We will have to wait their pleasure, of course."

Cora did not mind the sarcasm. She was certainly not like herself. Bess and Belle were even anxious about her, and offered all sorts of remedies, from bicarbonate of soda to dry tea.

"Now," said Cora finally, "it is two o'clock. Do you really think we ought to make Breakwater tonight?"

"Why not?" gasped Daisy. "Won't Aunt May be waiting for us? And it is only thirty miles."

"Yes, but," faltered Cora, "suppose you should have a breakdown on that lonely road? There is neither station nor house from here to the falls."

"What should break down?" asked Daisy. "This is papa's best machine, if you mean it is not trustworthy."

"Oh, Daisy, dear, I had no idea of insinuating such a thing. Your machine, of course, is just as trustworthy as any of the others. But I was thinking how delightful it would be to spend the night here. I really must confess to being broken up by that ram accident," and Cora shivered slightly.

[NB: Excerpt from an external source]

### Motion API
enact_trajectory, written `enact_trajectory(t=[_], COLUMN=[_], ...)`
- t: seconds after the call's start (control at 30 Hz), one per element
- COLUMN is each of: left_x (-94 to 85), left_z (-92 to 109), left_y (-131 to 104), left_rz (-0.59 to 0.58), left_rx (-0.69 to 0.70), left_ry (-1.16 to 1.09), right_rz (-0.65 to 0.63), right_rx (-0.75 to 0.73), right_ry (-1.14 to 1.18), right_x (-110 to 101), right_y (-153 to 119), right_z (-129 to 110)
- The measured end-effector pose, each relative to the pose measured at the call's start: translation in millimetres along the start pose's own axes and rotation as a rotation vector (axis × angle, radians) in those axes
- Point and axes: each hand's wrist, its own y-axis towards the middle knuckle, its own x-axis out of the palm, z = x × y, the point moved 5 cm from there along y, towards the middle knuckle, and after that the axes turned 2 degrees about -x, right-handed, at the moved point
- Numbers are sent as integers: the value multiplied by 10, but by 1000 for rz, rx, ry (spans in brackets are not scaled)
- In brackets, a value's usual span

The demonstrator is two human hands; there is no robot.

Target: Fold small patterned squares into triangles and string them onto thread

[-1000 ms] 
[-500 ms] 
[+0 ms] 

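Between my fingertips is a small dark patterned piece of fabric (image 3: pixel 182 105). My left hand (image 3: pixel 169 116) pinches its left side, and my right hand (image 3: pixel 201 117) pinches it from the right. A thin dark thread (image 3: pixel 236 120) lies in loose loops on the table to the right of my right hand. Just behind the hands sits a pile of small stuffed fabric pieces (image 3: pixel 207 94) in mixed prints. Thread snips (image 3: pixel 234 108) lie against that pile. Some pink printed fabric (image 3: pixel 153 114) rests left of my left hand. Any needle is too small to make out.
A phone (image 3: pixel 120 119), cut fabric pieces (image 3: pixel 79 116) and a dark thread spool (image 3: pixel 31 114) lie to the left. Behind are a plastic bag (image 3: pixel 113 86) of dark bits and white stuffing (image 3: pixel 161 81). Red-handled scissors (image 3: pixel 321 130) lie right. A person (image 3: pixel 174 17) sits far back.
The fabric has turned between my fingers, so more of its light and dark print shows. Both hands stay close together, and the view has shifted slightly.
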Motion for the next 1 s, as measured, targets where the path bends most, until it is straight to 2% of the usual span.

The girls looked at her in astonishment. Her words did not ring true;
Cora Kimball was a poor actress.

"If Cora wants to stay," said Tillie, "I should think you would all agree. Cora is captain, is she not?"

"But our trip will be spoiled," wailed Maud. "I do wish I had never come."

"Oh, if there is going to be real distress about it," said Cora, evidently trying hard to pull herself together, "I suppose we had best start. But remember, I have warned you. I have a premonition that we will 'run up against' something before night."

"Then I am not going," declared Hazel. "I won't stir one step. Cora, let the others go; you can overtake them with your fast car, and we will meet them in the morning."

This brought on a veritable storm of protest and dissatisfaction. Cora left the girls on the porch, and went outside with Tillie.

"Could you hear anything those men were saying?" she asked the pretty little German. "Were they discussing a patent, do you think?"

"Oh, no; it was not like that," replied Tillie. "It was about—let me see. Some Haster, no, like a name—like your friend's name, Hazel Hastings. That was it, Hastings."

"Did they say Hazel?" pressed Cora.

"No, not that, of course," and Tillie laughed.

"How should they know Hazel? It was a similar name—just Hastings."

"And they unfolded blueprints? Like our campus maps, you know?"

"Yes, they had blue maps; I saw them when I picked up my shattered cup.—It is all very well for Adele to blame his thumb; I blame him—he is too fat, and thinks himself very smart."

Tillie pouted. Evidently her caller had not been too polite, perhaps he had mistaken her for an ordinary waitress.

A distant "honk-honk" startled the girls. Cora rushed out to the road, and before the others knew what she was about she was in conversation with Ed Foster. So quickly did he run up to the Grotto in Jack's car that no one but Cora realized who he was until the machine was stopped and he was out beside her. There was a stranger with him—a business-like looking man. He did not leave the car.

"There!" exclaimed Ray. "Didn't I tell you? It was this Co-Ed business that kept her. Cora can't fool me."

"Hazel," said Cora, stepping up to the porch, "Ed thinks you had best not go on with us. Paul is not well—he is not very sick, though—"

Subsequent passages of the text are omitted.